Transpiration of gaseous elemental mercury through vegetation in a subtropical wetland in Florida

Four seasonal sampling campaigns were carried out in the Florida Everglades to measure elemental Hg vapor (Hg°) fluxes over emergent macrophytes using a modified Bowen ratio gradient approach. The predominant flux of Hg° over both invasive cattail and native sawgrass stands was emission; mean day time fluxes over cattail ranged from 20 (winter) to 40 (summer) ng m−2 h−1. Sawgrass fluxes were about half those over cattail during comparable periods.
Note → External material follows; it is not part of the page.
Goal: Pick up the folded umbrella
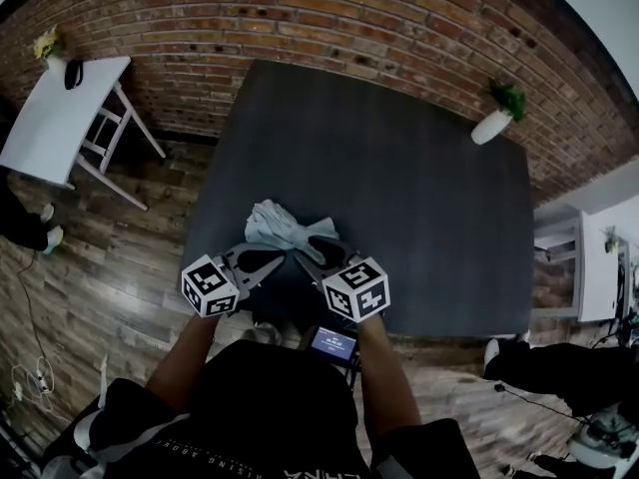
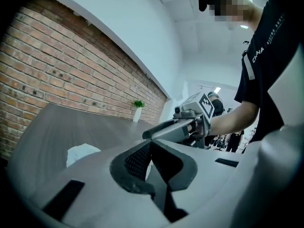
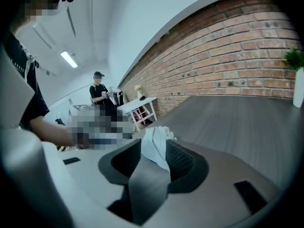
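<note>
umbrella lying at 6 o'clock on table, near front edge. pale soft cloth, probably light and floppy; best pinched across firmer folded middle. right gripper half open around cloth, not squeezing. left gripper closed, empty, at 7 o'clock.

Your left gripper sits with jaws closed together. Your right gripper — tips close to the left's — has its jaws parted
</note>
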`<move>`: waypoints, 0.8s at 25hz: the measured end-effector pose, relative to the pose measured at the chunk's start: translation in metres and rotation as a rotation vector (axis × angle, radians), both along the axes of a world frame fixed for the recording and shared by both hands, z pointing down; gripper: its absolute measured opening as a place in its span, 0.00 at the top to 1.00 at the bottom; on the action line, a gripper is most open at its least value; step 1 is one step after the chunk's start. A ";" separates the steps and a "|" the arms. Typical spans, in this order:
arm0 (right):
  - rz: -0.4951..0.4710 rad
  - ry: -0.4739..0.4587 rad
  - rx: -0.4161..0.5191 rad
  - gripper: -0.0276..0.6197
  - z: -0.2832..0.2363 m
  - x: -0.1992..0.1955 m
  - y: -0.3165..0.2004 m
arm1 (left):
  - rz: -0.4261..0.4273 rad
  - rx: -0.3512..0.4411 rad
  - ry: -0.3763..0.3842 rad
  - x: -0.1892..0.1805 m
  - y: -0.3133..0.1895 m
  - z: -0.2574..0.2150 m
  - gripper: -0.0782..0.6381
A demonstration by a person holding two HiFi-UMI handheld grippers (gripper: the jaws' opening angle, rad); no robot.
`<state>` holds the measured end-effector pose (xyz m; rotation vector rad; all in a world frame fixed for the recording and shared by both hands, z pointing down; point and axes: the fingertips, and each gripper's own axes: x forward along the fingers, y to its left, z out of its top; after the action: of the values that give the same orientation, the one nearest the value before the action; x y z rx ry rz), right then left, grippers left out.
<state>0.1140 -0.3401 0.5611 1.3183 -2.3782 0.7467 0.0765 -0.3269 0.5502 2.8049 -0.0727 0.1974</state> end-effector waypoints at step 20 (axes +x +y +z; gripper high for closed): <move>-0.473 0.404 -0.206 0.49 0.089 0.002 -0.030 | -0.274 -0.078 -0.018 0.001 -0.005 0.024 0.89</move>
<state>0.1164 -0.3706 0.6505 0.6982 -2.0942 0.5070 0.0772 -0.3319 0.5737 2.6788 -0.4402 0.1555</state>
Emission from vegetation significantly exceeded evasion of Hg° from the underlying water surface ( 1–2 ng m−2 h−1) measured simultaneously using floating chambers. Among several environmental factors (e.g. CO2 flux, water vapor flux, wind speed, water, air and leaf temperature, and solar radiation), water vapor exhibited the strongest correlation with Hg° flux, and transpiration is suggested as an appropriate term to describe this phenomenon. The lack of significant Hg° emissions from a live, but uprooted (floating) cattail stand suggests that a likely source of the transpired Hg° is the underlying sediments. The pattern of Hg° fluxes typically measured indicated a diel cycle with two peaks, possibly related to different gas exchange dynamics: one in early morning related to lacunal gas release, and a second at midday related to transpiration; nighttime fluxes approached zero.